Julia graduated in 2018 with a PhD in Company Law from the University of Leicester. Her thesis: “Consumers - the Unwitting Victims of Corporate Abuse: Holding Rogue Directors to Account in the Closely-held Company” suggests that consumers dealing with rogue traders operating in the home repair and improvement market are most vulnerable to exploitation at the hands of those rogue traders who incorporate their business to trade as limited liability companies.

See under “publications” for further information of current research.
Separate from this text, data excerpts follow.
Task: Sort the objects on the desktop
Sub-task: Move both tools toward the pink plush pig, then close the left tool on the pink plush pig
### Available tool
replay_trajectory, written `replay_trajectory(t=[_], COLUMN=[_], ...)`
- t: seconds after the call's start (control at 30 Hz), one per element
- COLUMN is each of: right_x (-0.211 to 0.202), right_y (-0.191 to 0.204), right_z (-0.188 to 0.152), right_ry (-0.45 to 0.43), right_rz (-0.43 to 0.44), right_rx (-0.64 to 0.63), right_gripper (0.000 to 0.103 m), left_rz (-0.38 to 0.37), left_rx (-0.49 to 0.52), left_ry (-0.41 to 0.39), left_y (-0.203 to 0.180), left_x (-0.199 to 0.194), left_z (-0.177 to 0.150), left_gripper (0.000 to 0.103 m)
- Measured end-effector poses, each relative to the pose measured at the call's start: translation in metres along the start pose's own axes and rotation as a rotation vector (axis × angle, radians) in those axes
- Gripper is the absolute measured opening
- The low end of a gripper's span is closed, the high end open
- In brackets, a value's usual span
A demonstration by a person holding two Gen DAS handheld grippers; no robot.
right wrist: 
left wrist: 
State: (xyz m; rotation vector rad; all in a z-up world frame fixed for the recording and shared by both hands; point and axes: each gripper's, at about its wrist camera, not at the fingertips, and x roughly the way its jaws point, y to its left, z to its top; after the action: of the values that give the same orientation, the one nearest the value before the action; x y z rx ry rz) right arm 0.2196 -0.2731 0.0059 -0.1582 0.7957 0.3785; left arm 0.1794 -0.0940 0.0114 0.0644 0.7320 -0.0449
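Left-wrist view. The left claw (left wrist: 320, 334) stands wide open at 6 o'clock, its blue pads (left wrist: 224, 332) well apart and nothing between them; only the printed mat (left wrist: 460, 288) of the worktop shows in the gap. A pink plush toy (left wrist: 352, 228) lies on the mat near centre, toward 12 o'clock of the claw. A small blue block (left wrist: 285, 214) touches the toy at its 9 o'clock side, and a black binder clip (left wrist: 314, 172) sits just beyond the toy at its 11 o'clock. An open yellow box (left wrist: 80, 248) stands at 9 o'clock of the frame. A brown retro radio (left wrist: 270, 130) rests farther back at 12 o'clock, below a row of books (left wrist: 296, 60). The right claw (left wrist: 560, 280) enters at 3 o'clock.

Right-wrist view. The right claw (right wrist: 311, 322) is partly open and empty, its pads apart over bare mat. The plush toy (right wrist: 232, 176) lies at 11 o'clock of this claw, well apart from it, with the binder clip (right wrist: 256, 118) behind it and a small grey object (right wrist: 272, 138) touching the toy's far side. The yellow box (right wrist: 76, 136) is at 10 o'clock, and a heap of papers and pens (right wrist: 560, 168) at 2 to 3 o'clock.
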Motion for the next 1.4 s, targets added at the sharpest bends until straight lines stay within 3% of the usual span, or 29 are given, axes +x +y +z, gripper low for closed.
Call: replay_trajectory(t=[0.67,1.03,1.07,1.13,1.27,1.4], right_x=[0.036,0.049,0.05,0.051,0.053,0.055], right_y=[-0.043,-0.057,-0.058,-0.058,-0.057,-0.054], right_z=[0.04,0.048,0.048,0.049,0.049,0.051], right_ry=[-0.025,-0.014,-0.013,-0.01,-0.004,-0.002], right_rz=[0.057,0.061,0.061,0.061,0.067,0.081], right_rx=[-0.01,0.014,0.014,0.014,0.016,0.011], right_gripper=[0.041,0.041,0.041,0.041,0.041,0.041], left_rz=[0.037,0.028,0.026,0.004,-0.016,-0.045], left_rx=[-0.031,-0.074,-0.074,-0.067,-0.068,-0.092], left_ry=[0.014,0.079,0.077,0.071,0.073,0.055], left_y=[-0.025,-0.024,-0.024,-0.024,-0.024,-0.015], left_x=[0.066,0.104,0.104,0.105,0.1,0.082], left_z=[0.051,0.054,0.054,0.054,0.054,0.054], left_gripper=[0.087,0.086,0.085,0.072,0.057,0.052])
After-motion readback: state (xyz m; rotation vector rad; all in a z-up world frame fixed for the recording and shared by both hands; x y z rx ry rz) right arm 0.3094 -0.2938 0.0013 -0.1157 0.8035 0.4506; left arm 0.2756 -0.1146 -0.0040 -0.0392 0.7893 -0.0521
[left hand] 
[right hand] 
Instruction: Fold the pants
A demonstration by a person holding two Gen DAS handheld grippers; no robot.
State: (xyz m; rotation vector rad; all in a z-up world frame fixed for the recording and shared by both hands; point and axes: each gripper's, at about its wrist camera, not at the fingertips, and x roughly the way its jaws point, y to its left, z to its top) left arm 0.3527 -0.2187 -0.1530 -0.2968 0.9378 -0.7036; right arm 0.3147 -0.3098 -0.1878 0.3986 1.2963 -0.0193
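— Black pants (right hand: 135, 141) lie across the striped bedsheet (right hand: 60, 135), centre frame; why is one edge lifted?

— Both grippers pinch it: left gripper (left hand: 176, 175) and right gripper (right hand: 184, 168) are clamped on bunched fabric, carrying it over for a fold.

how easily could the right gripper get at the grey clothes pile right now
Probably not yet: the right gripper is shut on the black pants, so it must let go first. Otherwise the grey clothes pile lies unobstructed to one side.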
In addition to company law, Julia’s other fields of research include consumer law and contract law.

External activity

Julia has presented at the 15th Global Legal Skills Conference 2023 on the transferability (both globally and across diverse industries) of the iterative employability toolkit – the Skills Audit.

Publications

Julia is currently working on a journal for publication this year entitled “Closely-held companies – the perfect vehicle for abuse of the corporate form and consumer exploitation?” This journal critically evaluates the main problems caused by limited liability and the corporate veil when sole traders, particularly those operating in the home repair and improvement market, are permitted to benefit from these cornerstones of company law by registering their business. It analyses how, when the director and controlling shareholder are one and the same person, an accountability vacuum exists which encourages reckless risk-taking at the expense of consumers. Because of the doctrine of privity of contract, consumers must sue the (often under-capitalised) company rather than the rogue director responsible for causing their losses. This, plus the fact that consumers often see “Limited” at the end of a company name as conveying respectability, longevity and goodwill to be protected rather than the warning it was intended to convey, makes consumers more vulnerable to exploitation than if they were dealing with unincorporated rogue traders.